Many people at the meeting called for standard methods for testing the safety of nanoscale materials, similar to those under development by the newly formed International Alliance for NanoEHS Harmonization (C&EN, Sept. 15, page 5). The EHS in the name stands for environment, health, and safety. "FDA needs to provide guidance on testing methods. Divergent testing protocols will lead to limited comparability of tests and lower confidence in nanotechnology," said Jo Anne Shatkin, managing director of CLF Ventures, a nonprofit affiliate of the environmental advocacy group Conservation Law Foundation.
"Existing frameworks for assessing risks and establishing safety levels need to be updated" to address nanoscale materials, Shatkin stressed. She recommended a life-cycle approach—one that takes into account cumulative exposures—to assess the risks of nanotechnology.

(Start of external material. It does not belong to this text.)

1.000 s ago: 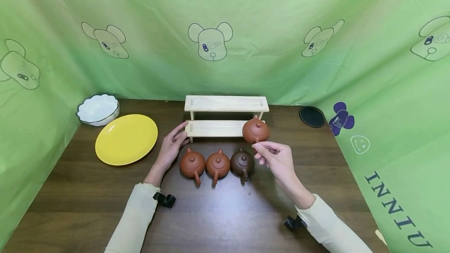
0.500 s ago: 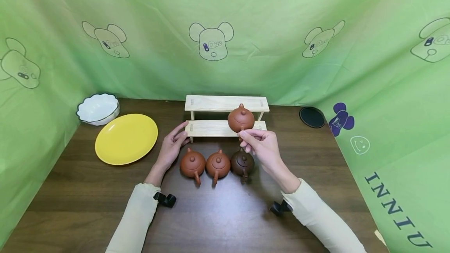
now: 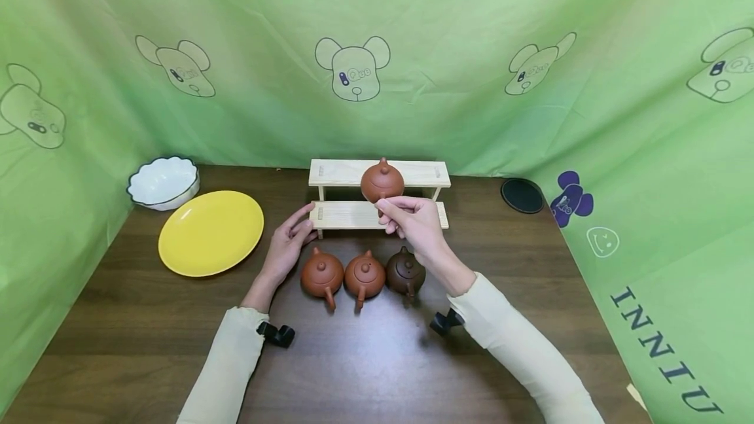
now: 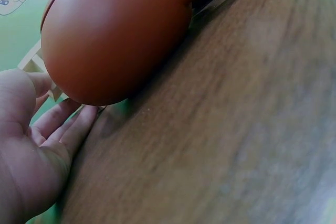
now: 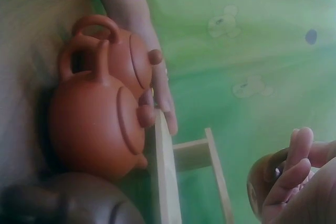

Others, such as BASF's David, said that current risk assessment approaches should be adequate for nanoscale materials. What are needed, he said, are new in vitro tools for predicting how nanoparticles move in the body. The shelf life and stability of products that contain nanoscale materials should also be examined, he suggested.
MEANWHILE, as U.S. manufacturers move forward with nanotechnology in food products, countries in Europe are taking a more cautious approach. For instance, the Food Safety Authority of Ireland recently reported that more research on the risks of nanotechnology is needed before nanotech food products should be allowed in the Irish market.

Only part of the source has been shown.